Rocío Valverde

La odisea del transporte en Lima

Un caos que nos llena los cielos de smog

La odisea del transporte en Lima
Rocío Valverde
15 de enero del 2018

 

Lima me ha dado un excelente mes de diciembre, lleno de reuniones y desayunos familiares acompañados siempre de tamales, camotes, chicharrones, sangrecita y salsa criolla. Ha sido un lindo engorde navideño, en el que me cebaron y me deje cebar. El único punto de desencuentro con la ciudad ha sido el transporte público.

No estoy descubriendo la pólvora al sentenciar que el transporte en Lima es un caos que nos llena los cielos de smog. La ciudad ha crecido sin control y unas cuantas rutas de buses no cubren la demanda. ¡Es que ni un metro va a cubrir la demanda! Para moverse de un punto de la ciudad a otro hay que prepararse mentalmente, hacer cuentas y tomar decisiones que pueden afectar tu plan del día ¿Hoy prefiero llegar rápidamente usando el bus metropolitano a sabiendas de que, como mínimo, seré aplastada y empujada durante 20 minutos? ¿Es acaso mejor ir cómodamente en un taxi que estará atascado en el tráfico durante al menos una hora, tiempo en el que violará unas veinte reglas de tránsito y en el que quizás nos reventarán la ventana con una bujía?

Realicé mi primer trayecto al centro de Lima utilizando el metropolitano. Era un miércoles a las once de la mañana. Inocentemente pensaba que a esa hora todo el mundo estaría en el trabajo y el bus vendría relativamente vacío. Llegó el primer bus repleto de gente. De ese autobús solo salías con un abrelatas. El segundo, tercero, cuarto y quinto bus pasaron igual de llenos. Teníamos que sumergirnos en algún mar de sardinas o aceptar que habíamos sido vencidos por el sistema. Tras perder todo respeto por el espacio personal, empujar y ser empujados, conseguimos subir a un bus y viajar, cachete con cachete, durante veinte minutos, para llegar al fin a la estación central. En ese momento me sentía como en un concierto de rock. La masa de gente me sacó del bus como flotando, solo faltaba que alguien cantara “You’ll never walk alone”.

Mi segundo trayecto fue en un taxi. Estaba con mis padres, mi abuela y mi esposo. Todos habíamos comido en una sangucheria. Mi esposo había probado una botella de cerveza peruana y el alcohol se le había subido bastante a la cabeza. Se subió sonriendo al asiento de copiloto súper confiado como un corderito. Su expresión cambiaría en los siguientes minutos, pues sin saberlo ramos los extras en el rodaje de “Rápidos y furiosos”. Mi esposo se puso el cinturón y se agarraba de la puerta del taxi mientras el conductor serpenteaba las avenidas como Dominic Toretto, adelantando a carros, micros, peatones y trailers.
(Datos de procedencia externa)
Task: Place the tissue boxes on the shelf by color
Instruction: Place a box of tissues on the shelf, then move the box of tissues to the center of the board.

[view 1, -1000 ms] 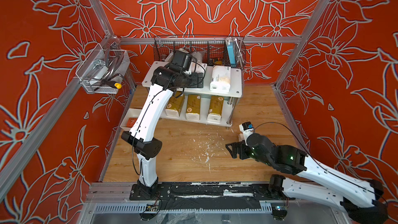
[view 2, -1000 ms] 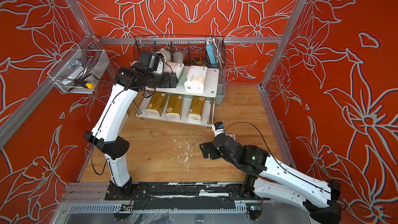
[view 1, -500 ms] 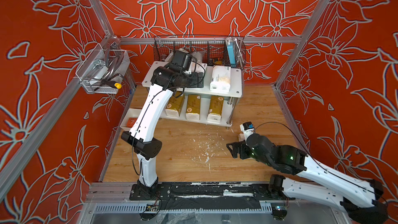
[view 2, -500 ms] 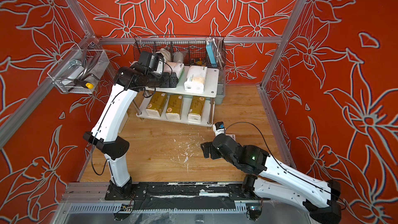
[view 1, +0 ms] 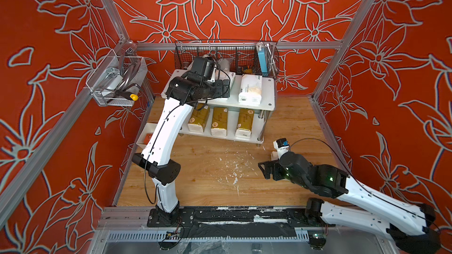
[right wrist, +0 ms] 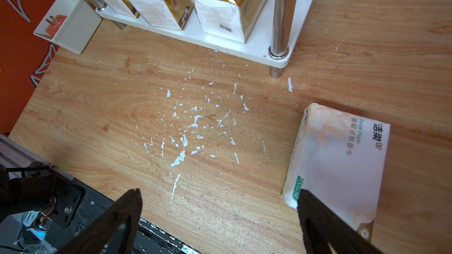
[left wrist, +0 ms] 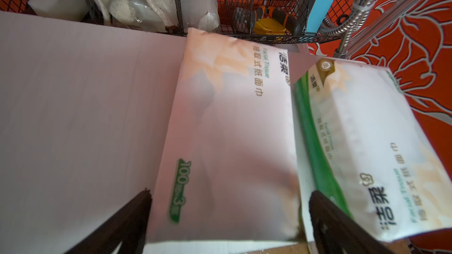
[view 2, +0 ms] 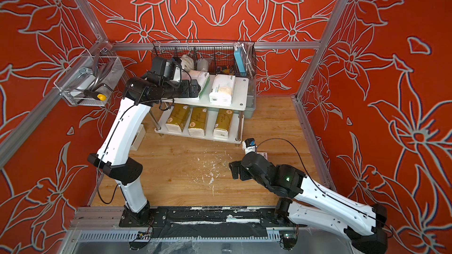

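Note:
The shelf stands at the back of the wooden floor. Three gold tissue boxes lie side by side on its lower board. Two white tissue boxes sit on the top board, one at the right and one beside it. My left gripper is open and straddles that second box with gaps on both sides. A third white box lies on the floor, and one finger of my open right gripper hangs over its corner. My right arm mostly hides it in both top views.
A black wire basket full of odds and ends hangs right behind the shelf. A small white tray with an orange block sits left of the shelf. A clear bin is fixed to the left wall. White flecks mark the floor.
My left gripper has edged slightly leftward over the top board. The right arm has barely shifted.

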Robot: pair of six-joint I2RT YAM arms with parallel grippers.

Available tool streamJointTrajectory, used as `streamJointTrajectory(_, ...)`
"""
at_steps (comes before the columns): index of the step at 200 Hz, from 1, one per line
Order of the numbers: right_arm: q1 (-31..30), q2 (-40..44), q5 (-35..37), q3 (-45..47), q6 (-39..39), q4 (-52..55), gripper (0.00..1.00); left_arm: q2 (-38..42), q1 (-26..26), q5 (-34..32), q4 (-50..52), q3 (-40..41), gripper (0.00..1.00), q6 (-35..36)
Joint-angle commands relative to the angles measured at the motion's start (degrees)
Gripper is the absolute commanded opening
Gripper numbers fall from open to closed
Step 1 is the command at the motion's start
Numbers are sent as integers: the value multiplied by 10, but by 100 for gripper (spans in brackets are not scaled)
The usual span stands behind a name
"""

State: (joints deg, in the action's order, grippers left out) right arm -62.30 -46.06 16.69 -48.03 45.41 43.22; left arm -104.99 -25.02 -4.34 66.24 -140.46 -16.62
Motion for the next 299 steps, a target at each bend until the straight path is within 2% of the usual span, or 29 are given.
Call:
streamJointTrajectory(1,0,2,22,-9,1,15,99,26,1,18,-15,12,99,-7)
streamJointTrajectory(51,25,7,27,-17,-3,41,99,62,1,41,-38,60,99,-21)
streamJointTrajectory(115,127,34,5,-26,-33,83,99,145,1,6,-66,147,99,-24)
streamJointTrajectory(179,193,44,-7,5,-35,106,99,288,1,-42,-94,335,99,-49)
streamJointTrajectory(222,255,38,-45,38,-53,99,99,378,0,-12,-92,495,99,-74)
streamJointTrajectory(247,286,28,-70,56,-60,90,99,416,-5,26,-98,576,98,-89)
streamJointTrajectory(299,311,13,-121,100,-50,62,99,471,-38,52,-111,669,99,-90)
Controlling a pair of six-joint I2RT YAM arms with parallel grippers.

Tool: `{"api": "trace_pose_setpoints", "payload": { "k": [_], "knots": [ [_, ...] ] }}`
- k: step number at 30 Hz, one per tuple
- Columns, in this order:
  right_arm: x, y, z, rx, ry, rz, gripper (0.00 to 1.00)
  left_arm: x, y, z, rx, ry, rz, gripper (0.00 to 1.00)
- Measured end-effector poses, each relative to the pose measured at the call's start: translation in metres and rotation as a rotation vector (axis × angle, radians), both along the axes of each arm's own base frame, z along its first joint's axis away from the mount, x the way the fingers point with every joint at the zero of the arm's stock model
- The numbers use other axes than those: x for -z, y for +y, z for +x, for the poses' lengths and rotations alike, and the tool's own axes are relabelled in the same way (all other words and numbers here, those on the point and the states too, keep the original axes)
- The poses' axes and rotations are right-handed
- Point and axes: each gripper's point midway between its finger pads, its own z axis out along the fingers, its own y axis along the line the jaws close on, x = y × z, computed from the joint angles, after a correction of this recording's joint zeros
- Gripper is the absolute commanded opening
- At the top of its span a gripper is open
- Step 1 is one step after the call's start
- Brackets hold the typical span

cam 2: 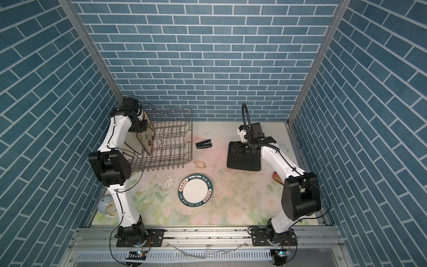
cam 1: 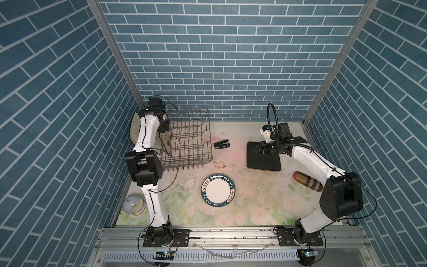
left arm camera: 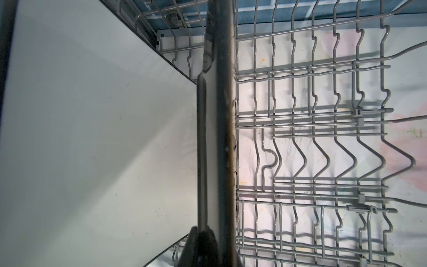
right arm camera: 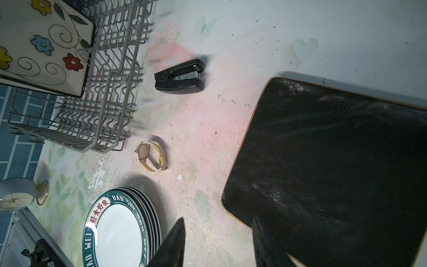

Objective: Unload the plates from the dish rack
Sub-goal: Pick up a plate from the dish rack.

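One flowered plate [cam 2: 146, 141] stood tilted on edge in the dish rack [cam 2: 172, 138], at the end nearest the left arm. Its upper rim was clamped in the left end effector [cam 2: 141, 126], and a pale black-edged plate [left arm camera: 92, 138] stood just beside it. A stack of teal-rimmed round plates [cam 1: 218, 193] and a black plate [cam 1: 263, 159] already lay on the table [cam 1: 254, 201]. The right end effector [cam 1: 257, 148], fingers apart and empty, hovered over the black plate. The lift would likely go best straight up along the tines until the lower edge cleared the wires, with the grip kept firm on slick glaze and the neighbouring plate left undisturbed.
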Motion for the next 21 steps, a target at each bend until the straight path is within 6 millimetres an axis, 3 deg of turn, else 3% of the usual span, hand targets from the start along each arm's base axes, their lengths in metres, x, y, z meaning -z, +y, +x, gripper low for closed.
{"api": "trace_pose_setpoints", "payload": {
  "k": [10,15,21],
  "knots": [
    [-0.006,0.0,0.001,-0.001,-0.019,0.007,0.52,-0.013,-0.003,-0.022,-0.013,-0.006,-0.006,0.0],
    [-0.015,0.0,0.001,0.001,-0.046,0.015,0.53,-0.039,-0.006,-0.032,-0.011,-0.058,-0.019,0.0],
    [-0.036,-0.001,0.0,0.003,-0.112,0.038,0.53,-0.074,-0.029,-0.048,0.035,-0.146,-0.095,0.0]
  ]
}}
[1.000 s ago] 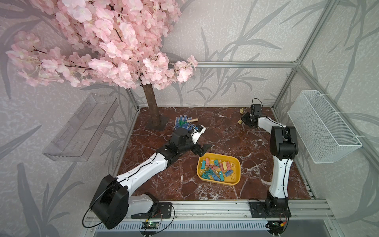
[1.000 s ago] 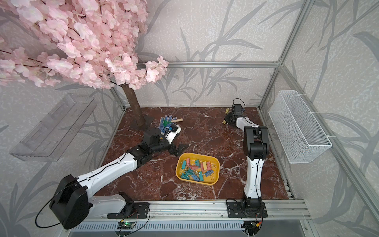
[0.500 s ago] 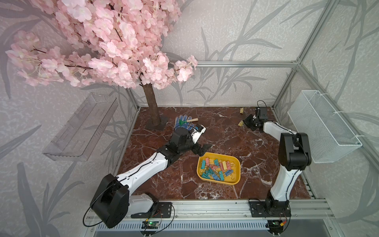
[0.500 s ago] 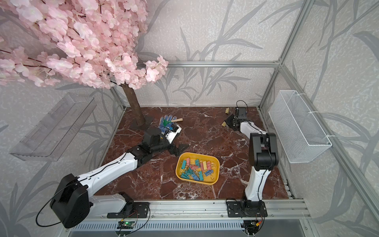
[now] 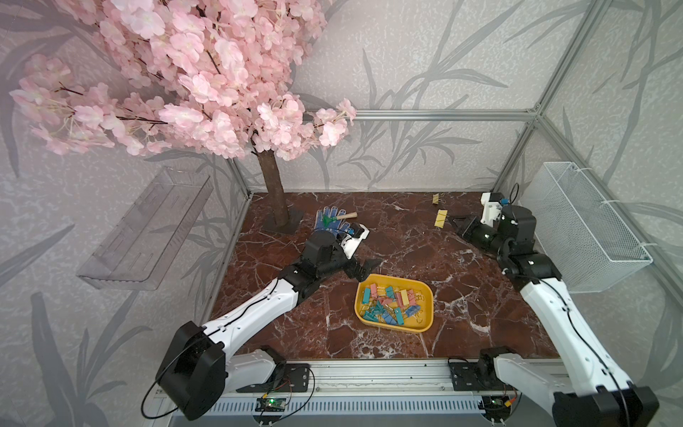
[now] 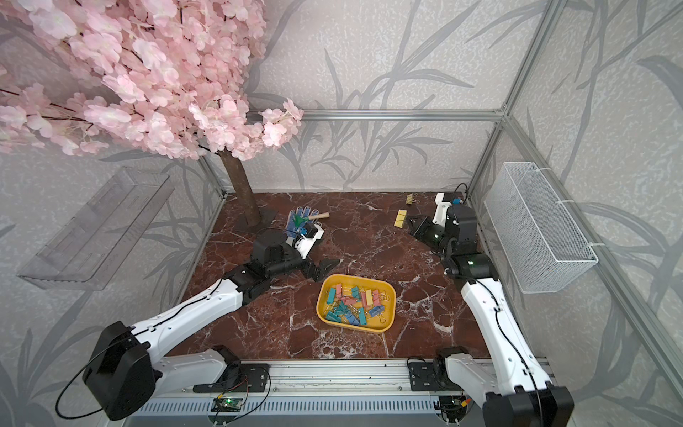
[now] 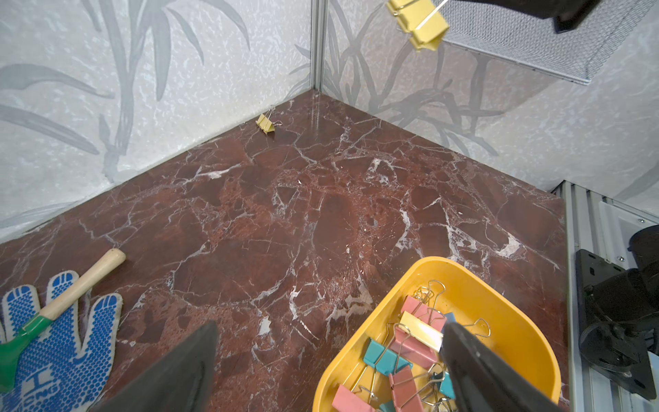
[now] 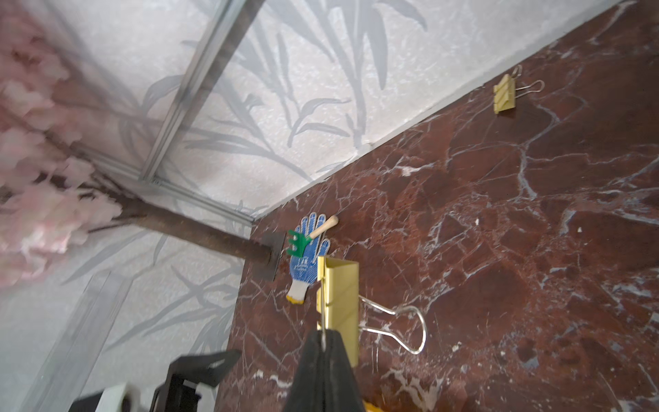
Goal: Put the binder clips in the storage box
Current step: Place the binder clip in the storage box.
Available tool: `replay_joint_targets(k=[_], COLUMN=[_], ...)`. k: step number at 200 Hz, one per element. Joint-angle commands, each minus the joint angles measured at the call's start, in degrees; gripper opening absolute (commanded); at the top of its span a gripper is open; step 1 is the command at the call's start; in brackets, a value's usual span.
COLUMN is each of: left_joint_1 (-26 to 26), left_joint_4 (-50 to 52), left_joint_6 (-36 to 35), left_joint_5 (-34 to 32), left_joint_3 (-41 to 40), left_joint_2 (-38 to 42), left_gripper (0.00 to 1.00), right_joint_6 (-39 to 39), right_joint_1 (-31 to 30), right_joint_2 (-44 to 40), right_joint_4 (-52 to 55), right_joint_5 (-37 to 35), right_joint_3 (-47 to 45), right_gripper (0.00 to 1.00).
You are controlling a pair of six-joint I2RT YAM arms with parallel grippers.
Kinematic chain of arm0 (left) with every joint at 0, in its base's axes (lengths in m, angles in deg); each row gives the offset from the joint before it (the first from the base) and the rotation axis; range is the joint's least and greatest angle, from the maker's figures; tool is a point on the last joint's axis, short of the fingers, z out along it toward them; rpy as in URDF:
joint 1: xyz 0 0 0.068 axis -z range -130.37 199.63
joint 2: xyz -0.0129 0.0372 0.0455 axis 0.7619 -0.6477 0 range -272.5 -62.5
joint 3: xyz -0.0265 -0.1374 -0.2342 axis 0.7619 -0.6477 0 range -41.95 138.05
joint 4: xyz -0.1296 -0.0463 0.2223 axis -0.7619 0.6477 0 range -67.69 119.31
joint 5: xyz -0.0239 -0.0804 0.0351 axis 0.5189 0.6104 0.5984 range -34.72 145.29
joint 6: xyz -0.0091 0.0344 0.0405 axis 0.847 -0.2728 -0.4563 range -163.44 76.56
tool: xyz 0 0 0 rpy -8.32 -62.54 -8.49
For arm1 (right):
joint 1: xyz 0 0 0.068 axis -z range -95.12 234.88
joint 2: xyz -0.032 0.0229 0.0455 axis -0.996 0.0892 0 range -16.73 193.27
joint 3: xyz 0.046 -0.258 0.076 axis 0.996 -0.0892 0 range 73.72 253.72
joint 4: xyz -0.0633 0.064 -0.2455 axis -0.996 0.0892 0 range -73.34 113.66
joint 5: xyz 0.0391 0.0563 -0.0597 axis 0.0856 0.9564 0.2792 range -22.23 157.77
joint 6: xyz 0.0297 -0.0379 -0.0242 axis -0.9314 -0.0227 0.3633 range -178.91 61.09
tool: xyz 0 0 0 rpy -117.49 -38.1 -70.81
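Clips fill the box; 2 are outside: held clip, pinched in the right gripper, and far clip on the worktop. Left gripper gapes empty.

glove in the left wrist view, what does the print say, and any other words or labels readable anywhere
"ONG": end of a blue word printed on the glove, under an I-shaped mark; its first letters are too unclear to read.
No text shows on the binder clips or the storage box.

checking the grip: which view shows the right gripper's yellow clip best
Right wrist view: the yellow binder clip is close, right gripper shut on its wire handle. Left wrist view shows it smaller; both top views, tiny.
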Motion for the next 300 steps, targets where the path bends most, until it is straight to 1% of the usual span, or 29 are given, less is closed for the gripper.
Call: replay_joint_targets(k=[1,32,49,74,103,155,205,215,231,245,257,271,289,300], left_joint_1=[0.2,0.2,0.2,0.2,0.2,0.2,0.2,0.2,0.3,0.2,0.2,0.2,0.3,0.3], left_joint_4=[-3.0,-3.0,-2.7,-2.6,-2.4,-2.0,-1.5,-1.4,-1.0,-0.7,-0.6,-0.6,-0.5,-0.7], left_joint_6=[-0.3,0.0,0.0,-0.4,-0.9,-1.1,-0.8,-0.7,-0.4,-0.3,-0.2,-0.2,-0.2,-0.2], left_joint_5=[1.7,1.2,1.1,0.7,0.3,0.0,-0.3,-0.4,-0.2,-0.2,-0.1,-0.1,-0.2,-0.2], left_joint_3=[-1.1,-1.2,-1.1,-1.1,-1.2,-1.0,-0.7,-0.5,-0.1,0.0,0.1,0.1,0.1,0.1], left_joint_2=[1.8,1.8,1.7,1.7,1.6,1.5,1.1,0.9,0.4,0.1,-0.1,-0.1,0.0,0.1], left_gripper=[1.00,1.00,1.00,1.00,1.00,1.00,1.00,1.00,1.00,1.00,1.00,1.00,1.00,1.00], right_joint_6=[5.2,6.8,6.5,6.4,6.1,2.7,2.5,2.2,1.9,1.8,1.9,2.6,4.5,6.1], right_joint_1=[-5.6,-16.6,-22.3,-28.9,-34.2,-35.5,-37.0,-37.2,-37.3,-37.3,-37.2,-37.1,-36.0,-34.2], right_joint_2=[-4.4,-6.8,-5.9,-1.6,4.6,11.9,17.0,17.1,16.4,15.2,13.9,12.4,10.2,9.0], right_joint_4=[15.3,29.6,33.9,35.9,33.2,20.5,20.7,20.6,20.9,21.0,21.1,21.0,20.5,19.5], right_joint_5=[-1.2,-10.6,-14.8,-18.5,-20.7,-15.5,-16.3,-16.5,-17.0,-17.7,-19.1,-21.3,-25.3,-27.5], right_joint_3=[0.1,1.2,1.4,0.5,-2.2,-8.5,-10.9,-11.4,-11.4,-10.7,-9.8,-8.3,-5.5,-3.9], right_gripper=[0.00,0.00,0.00,0.00,0.00,0.00,0.00,0.03,0.12,0.25,0.32,0.36,0.36,0.36])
Mi esposo miraba los espejos laterales porque alguien en ese vehículo tenía que hacerlo. Tras una hora de casi choques y cuatrocientas tocadas de claxon llegamos a casa. Mi esposo bajó del taxi y notamos que el bronceado de dos días se le había borrado del susto. Ese día me preguntó por nuestro seguro de vida, llamó a sus padres y no cenó. ¿Lima había roto su espíritu? No por completo. El amor al pollo a la brasa es más fuerte que su miedo a los taxis de la muerte y promete volver.

Debo confesar que no le veo una solución al transporte en el corto plazo. Habría que tomar medidas bastante duras, como restringir la circulación de los taxis informales y aplicar multas por cada infracción que los conductores cometan, aunque lleguen a dos faltas por cuadra recorrida. Se debe de implementar un sistema de transporte integral con trenes de cercanías, más corredores del metropolitano, expansión de las líneas de metro y, por dios, solamente taxis municipales certificados. Solo con un sistema de transporte en condiciones puedes obtener la suficiente autoridad como para pedirle a la población que no use su transporte privado. ¿A cuántos años luz estaremos de esa utopía?